Out of fragmentation a unity begins to emerge, Nisha Duggal's Wherever you are in the world you take up the same volume of space, suggests this constituting void in its title. Again taking the language of play and ephemerality, here hinting at computer game icons; the overlooked, kitsch and almost chintzy nature of the pigeon; she creates drawings which become images given a totality through their constituent parts. It achieves the result, in the some ways in the fashion of Lucy Skaer's Three Possible Edges, of a construction of a unity from myriad disparate fragments which whilst it problematises methods of conveyance does not preclude them entirely. In the fragmented objects of Brennand-Wood that form that symbolic unity of the circle, similarly in the multitudinous repeating elements that comprise Fitzmaurice's You Don't Say, (Short Circuit) pairing which unite to form a flowing cicuit reminiscent of the symbol for infinity, again we find a unity. Here it is the infinite as much as the void that constitutes the unity of the subject. Apparently fragmented chaos assumes form when circumscribed by its other, its inversion or its absence. In this we find something quite remarkable, and quite remarkably of the moment in this exhibition.

This concept finds expression in the recurrent linking of pattern as architectural form with the notion of pattern as the preserve of folk-art.
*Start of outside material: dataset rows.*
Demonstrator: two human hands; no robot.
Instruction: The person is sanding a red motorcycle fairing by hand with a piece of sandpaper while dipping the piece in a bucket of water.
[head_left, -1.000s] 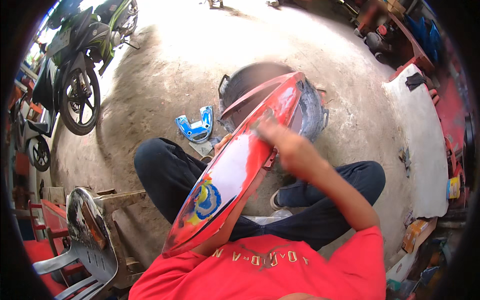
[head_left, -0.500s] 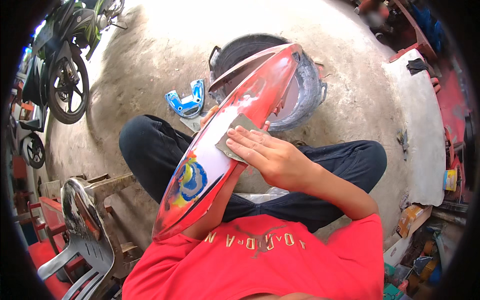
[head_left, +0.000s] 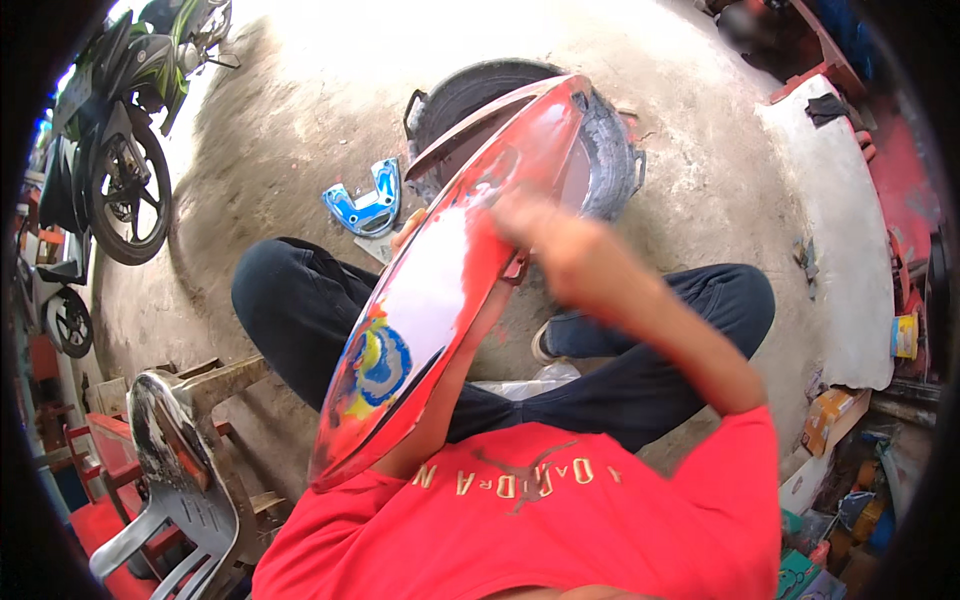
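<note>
A long red and white motorcycle body panel (head_left: 430,270) leans slantwise over my lap, with a blue and yellow painted swirl near its lower end and worn patches toward its upper tip. My left arm passes beneath it, and the fingers of my left hand (head_left: 408,230) curl round its left edge, holding it; the rest of that hand is hidden. Over the panel's upper right side, my right hand (head_left: 560,240) is smeared by motion. Its fingers, and whether the grey sandpaper seen earlier is still under them, cannot be made out.
Beyond the panel stands a dark tub (head_left: 610,150) holding murky liquid. A blue and white plastic part (head_left: 365,200) lies on the concrete floor to its left. Motorcycles (head_left: 130,180) are parked at far left, above a worn grey chair (head_left: 190,480). Boxes and clutter (head_left: 835,420) line the right.
My right hand has moved up the panel toward its upper end and slightly right, blurring. The grey sandpaper no longer shows clearly. My left hand keeps its hold, and the whole view has shifted slightly.
</note>
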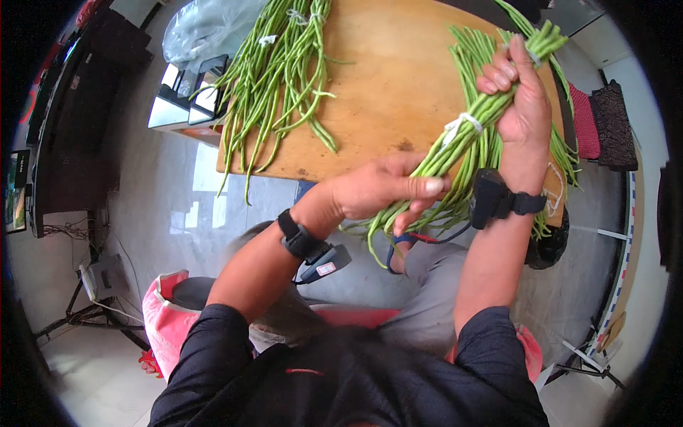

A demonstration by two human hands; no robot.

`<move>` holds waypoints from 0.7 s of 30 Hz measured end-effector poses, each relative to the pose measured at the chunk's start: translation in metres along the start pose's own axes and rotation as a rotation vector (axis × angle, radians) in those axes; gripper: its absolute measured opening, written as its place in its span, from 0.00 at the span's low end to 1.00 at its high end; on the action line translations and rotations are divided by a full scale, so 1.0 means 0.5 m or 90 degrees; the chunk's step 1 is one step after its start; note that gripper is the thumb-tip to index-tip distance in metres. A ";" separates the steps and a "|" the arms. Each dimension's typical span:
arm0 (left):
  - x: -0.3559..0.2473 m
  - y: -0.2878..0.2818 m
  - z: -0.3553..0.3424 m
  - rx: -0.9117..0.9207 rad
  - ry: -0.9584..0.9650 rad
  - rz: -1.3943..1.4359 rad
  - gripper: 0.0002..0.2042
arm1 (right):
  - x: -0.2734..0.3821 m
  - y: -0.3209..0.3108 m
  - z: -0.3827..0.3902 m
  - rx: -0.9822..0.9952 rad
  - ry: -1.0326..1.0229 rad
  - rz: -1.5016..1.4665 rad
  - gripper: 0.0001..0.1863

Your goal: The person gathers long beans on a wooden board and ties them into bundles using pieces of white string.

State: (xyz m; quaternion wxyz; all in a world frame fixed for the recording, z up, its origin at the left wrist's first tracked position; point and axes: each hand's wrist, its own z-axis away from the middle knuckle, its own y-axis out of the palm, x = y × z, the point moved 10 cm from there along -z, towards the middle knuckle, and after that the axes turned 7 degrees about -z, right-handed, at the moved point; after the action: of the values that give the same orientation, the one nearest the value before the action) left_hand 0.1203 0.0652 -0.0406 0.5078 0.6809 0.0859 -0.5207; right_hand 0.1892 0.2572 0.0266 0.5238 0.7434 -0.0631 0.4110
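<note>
The right hand [525, 107] is closing firmly around the upper end of a bundle of long green beans [441, 158], while the left hand [380, 188] is curling more loosely about its lower stretch, thumb on top. The bundle is slanting over the near right part of the bench [384, 78], its tips drooping. It is looking light, smooth and bendy, likely to snap if folded sharply, so gripping near the white tie [455, 129] is seeming safest.

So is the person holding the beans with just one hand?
No, the left hand and right hand both hold the green bean bundle.
</note>
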 end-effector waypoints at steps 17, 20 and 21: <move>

Bertola links embroidery to architecture, Messam again relates the traditionally folk medium of textiles to architecture, Pearce-Jones' work lies in an ambivalence between the two. In this conflation of folk and architecture, as in the collision between kitsch and the ideal Platonist form, we find a deconstruction of the dialectical representation of high and low art, fine art and craft. Not just this however, but also permanence and impermanence, the ephemeral and the ideal, the traditional domains of male and female, peasant and bourgeoisie, production and consumption, work and play are also deconstructed. A unity constituted not upon its dialectical other but upon its absence, the void that circumscribes it, begins to emerge. In this perhaps the fascinating complexity and initial fragmentation of the exhibition begins to take shape, begins to assume its overarching pattern.

Beyond Pattern is brilliantly constructed exhibition that leads its audience into so many intellectual possibilities throughout the wide conceptual canopy of pattern. It brings an initially disparate selection of artists and practices and with the delicacy of lace, intricately interweaves them into an enlivening, enlightening, challenging and fascinating pattern of unity. In the process it provides glimpses at an insightful and elegantly captured narrative snapshot of the present cultural moment. This is too intricate an interweaving to write about fully here, there is an amazing level of complexity beneath an initially innocuous surface that will certainly reward the thoughtful visitor with ever expanding avenues of interest and possibility. If our perceptions of pattern are that it implies only the decorative then this exhibition does not so much go beyond pattern as beyond, far beyond our expectations of what it might entail.